La tierra de Dios

Tan dulce como la mirada de una amante, saludando los ojos de una doncella que florecen tristes como la doncella, es un rubor para las miradas sobre ella, el brillo del sol está dorando el claro y alzando la alondra de la sombra.
Canta, entonces, grandes alabanzas y canciones que son ancianas como el oro, de la tierra en sus atuendos de oro, no pregunten sobre su sentido, ni dónde encantan como antaño, ¡pero míren!, la Tierra es tan bonita como vieja.
Canta canciones del orgullo de las montañas, y las fuentes que caen a los mares desde las manos de las colinas, y las fuentes que brillan en los templos de los árboles, en valles de rosas y abejas.

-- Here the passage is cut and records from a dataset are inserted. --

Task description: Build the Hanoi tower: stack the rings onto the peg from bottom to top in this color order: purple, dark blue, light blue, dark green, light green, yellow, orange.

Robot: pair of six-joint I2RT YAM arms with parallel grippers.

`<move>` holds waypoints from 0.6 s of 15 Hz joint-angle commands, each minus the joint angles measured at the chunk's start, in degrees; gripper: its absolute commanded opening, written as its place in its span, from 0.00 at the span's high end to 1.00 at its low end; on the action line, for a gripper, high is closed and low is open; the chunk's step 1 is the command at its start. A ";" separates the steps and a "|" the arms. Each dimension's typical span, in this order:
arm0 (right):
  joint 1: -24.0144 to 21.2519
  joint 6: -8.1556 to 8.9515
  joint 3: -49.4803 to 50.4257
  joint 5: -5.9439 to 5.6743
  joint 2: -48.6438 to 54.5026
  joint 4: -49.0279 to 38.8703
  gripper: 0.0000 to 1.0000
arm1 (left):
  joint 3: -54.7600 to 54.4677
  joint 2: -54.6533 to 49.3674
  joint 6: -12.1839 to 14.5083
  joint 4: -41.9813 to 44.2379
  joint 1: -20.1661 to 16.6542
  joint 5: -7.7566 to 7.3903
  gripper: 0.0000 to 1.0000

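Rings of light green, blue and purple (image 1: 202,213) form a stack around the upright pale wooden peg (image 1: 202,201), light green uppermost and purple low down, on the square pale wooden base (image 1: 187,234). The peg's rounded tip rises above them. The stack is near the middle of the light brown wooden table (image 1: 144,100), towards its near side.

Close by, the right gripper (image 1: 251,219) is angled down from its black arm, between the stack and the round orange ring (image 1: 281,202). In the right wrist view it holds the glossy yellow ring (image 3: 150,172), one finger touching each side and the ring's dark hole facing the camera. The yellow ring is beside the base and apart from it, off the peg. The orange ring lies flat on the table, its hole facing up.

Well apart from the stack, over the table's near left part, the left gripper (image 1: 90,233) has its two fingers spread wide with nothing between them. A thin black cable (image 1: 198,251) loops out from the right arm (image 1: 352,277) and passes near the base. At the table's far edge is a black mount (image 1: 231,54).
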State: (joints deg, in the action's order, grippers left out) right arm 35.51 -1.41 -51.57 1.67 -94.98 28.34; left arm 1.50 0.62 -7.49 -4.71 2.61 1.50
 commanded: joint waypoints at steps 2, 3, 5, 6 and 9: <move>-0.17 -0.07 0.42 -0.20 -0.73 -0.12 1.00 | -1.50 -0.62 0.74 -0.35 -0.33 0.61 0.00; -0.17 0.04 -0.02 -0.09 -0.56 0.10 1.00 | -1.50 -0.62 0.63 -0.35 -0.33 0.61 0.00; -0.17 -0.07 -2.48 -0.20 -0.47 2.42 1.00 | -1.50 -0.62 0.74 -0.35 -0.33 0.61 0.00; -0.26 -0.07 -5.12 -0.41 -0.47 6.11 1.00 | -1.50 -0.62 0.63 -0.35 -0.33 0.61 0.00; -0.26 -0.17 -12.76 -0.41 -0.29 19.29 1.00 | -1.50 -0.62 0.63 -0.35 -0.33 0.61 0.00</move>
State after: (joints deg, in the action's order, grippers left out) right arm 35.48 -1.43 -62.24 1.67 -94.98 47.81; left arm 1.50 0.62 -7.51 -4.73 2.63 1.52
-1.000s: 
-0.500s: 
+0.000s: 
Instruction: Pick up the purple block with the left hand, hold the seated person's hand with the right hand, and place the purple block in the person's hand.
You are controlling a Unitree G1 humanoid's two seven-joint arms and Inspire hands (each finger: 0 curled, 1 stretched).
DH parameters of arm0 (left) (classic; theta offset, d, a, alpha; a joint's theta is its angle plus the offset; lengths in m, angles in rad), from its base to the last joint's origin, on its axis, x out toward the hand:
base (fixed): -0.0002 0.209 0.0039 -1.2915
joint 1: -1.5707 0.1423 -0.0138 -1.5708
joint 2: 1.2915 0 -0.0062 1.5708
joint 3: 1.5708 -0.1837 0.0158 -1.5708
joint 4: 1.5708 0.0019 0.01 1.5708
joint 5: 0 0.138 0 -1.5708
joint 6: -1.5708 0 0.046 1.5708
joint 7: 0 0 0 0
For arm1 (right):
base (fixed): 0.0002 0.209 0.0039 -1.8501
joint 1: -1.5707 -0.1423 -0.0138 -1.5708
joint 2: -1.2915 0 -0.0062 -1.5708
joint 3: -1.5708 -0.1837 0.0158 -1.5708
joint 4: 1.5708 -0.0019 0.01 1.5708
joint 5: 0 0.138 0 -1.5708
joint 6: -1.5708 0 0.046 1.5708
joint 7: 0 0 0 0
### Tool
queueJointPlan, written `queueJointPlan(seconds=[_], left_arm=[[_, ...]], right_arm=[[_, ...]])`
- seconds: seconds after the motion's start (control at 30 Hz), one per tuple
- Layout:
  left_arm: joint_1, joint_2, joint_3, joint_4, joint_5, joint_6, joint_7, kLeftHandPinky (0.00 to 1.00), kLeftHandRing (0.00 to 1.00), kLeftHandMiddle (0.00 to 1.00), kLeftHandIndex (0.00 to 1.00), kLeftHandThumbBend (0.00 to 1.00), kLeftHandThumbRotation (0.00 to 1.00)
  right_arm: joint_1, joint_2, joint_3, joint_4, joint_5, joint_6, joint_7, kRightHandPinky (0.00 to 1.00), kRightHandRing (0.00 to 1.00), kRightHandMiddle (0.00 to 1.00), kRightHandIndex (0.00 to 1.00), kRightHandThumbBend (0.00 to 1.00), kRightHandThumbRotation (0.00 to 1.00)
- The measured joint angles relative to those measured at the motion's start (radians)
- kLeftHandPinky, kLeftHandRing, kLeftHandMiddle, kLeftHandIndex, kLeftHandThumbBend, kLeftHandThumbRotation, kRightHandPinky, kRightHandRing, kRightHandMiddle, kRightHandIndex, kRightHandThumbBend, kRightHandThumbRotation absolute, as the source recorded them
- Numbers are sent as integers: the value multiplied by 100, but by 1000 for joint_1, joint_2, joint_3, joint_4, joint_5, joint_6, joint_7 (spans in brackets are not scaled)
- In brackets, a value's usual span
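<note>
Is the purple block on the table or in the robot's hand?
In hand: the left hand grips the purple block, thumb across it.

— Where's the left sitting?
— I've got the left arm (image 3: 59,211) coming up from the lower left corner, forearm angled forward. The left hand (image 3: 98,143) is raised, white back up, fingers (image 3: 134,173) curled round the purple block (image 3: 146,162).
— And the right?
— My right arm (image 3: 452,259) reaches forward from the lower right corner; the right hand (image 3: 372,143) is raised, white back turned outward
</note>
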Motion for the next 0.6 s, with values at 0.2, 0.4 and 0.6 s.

Canta canciones que son tiernas y soñadoras, de esbeltas palmas árabes, y sombras que rodean las palmas, donde las caravanas fuera del esplendor se arrodillan en flores y bálsamos, en islas de calmas infinitas.
Bárbara, oh Hombre, fue tu carrera cuando las montañas fueron manchadas como con vino por el amanecer del Tiempo, y como vino estaban los mares, aún sus ecos están canturreando, languidecen en el pino borrascoso y el pulso de la línea del poeta.